Currently FreeIPA only allows one authentication type at a given time for a user. Even if both authentication types ‘password’ and ‘otp’ were configured for the user only ‘otp’ was allowed in that case. Because of this SSSD only had to prompt for either ‘Password’ or ‘First factor’ and ‘Second factor’.

New version of FreeIPA will allow that the sue can authentication with different authentication types at the same time (https://pagure.io/freeipa/issue/433).

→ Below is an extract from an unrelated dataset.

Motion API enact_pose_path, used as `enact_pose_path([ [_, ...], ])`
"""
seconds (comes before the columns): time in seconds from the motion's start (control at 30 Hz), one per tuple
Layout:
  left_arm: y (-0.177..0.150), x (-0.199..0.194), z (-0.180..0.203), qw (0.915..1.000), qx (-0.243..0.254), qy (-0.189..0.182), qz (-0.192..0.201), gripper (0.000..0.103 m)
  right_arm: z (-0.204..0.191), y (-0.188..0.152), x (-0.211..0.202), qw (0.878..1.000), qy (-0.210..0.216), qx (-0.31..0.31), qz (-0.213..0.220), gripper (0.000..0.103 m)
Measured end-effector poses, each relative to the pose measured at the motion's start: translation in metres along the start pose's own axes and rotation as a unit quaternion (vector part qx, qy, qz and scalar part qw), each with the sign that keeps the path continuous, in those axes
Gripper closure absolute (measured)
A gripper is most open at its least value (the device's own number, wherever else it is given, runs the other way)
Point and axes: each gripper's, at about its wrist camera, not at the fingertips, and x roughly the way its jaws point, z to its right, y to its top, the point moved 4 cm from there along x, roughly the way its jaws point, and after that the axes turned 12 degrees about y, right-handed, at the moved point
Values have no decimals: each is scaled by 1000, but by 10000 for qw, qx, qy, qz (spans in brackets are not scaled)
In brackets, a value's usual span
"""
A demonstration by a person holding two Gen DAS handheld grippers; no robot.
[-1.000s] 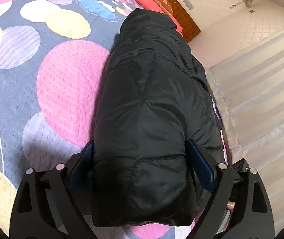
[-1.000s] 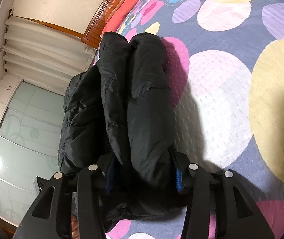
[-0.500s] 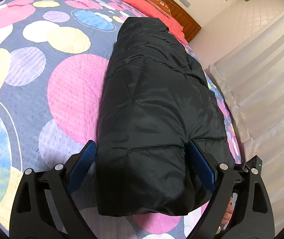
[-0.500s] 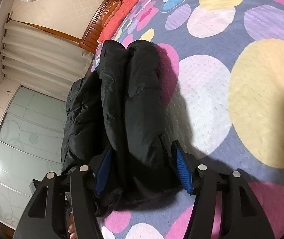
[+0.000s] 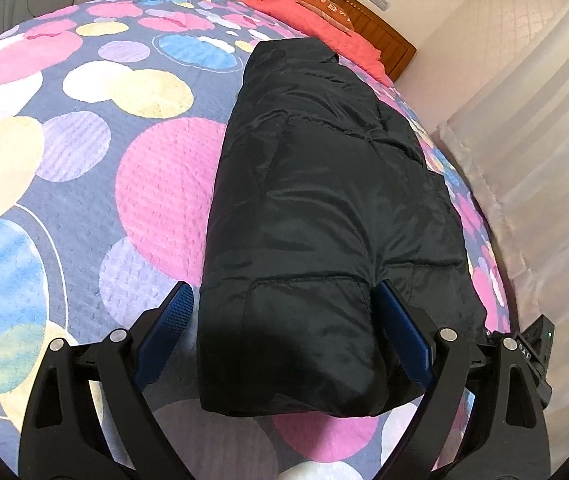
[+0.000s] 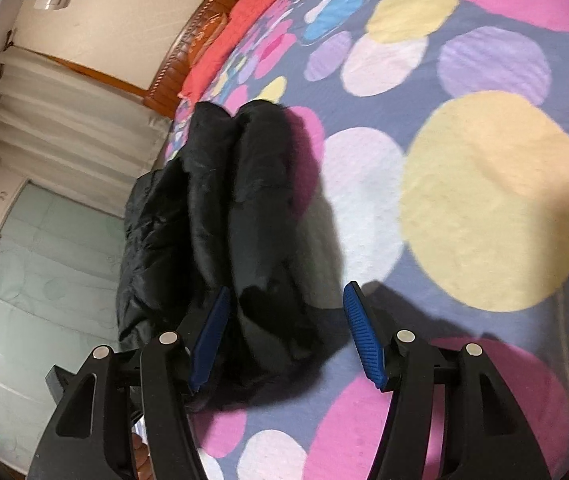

SSSD now must prompt the user differently to make clear which authentication types are available for the user ideally without making the login process more complicated.

Use cases

(taken from http://www.freeipa.org/page/V4/Authentication_Indicators)

Strong Authentication on Selected System

User story

As an Administrator, I want to setup authentication to a critical system in my infrastructure (gateway VPN, accounting system) to only allow IdM users authenticated via strong authentication methods (2FA). I do not want to require strong authentication on other systems.

Description

A realm has two servers configured for ssh which use the following principals configured with authentication indicators: :

host/lowsecurity.example.com []
host/highesecurity.example.com [otp radius]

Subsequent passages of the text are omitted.